In HSM implementations, data automatically moves from expensive hard disks to less expensive optical media or to tape according to specific policies. Users don't have to know that their data has migrated to a less costly storage media because HSM products track data movement and create paths for data retrieval. When an HSM product moves data, it creates a pointer to a file's new location. When a user or application retrieves a file that has moved down the storage hierarchy, the HSM product automatically returns the data to the top level of the storage infrastructure.
Companies that use an HSM approach typically use two triggers to move data. The most common trigger is time. Data that workers haven't used within a specific time period moves to a less expensive storage device. The second trigger is capacity. As disks fill, data can move down the hierarchy.

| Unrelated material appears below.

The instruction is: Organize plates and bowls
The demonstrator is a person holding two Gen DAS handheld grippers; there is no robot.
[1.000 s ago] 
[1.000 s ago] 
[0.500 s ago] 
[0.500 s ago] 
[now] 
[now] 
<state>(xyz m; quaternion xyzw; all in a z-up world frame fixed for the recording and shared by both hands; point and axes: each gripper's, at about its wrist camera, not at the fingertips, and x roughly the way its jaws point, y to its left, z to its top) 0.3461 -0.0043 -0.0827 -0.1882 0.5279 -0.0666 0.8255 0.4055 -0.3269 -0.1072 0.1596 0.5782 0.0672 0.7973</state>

But several trends are forcing companies to rethink their migration strategies, fearing HSM might be too simplistic an approach. For example, many companies now want realtime access to their data for longer time periods. Consider how realtime access affects credit-card transactions. In the past, credit-card transactions were generally completed within a 120-day cycle. In the first 30 days, a transaction occurs and the customer is billed. In the second 30 days, the customer pays what the bill. The last 60 days covers late payments, billing disputes, and other anomalies. By the end of 120 days, most transactions are closed.
But are the transactions closed? Because customers now have Web access to their credit-card accounts, they now want the ability to review their transactions for the past year, or perhaps longer. Even if customers don't use that data, it must be readily accessible or the value of the service is lost.
Data life-cycle management gives administrators a framework to understand the value of different records and helps them build storage infrastructures that reflect those determinations. Data life-cycle management is an under-developed discipline; data-intensive government research laboratories are pioneering its use. But data life-cycle management might become an important skill for storage administrators.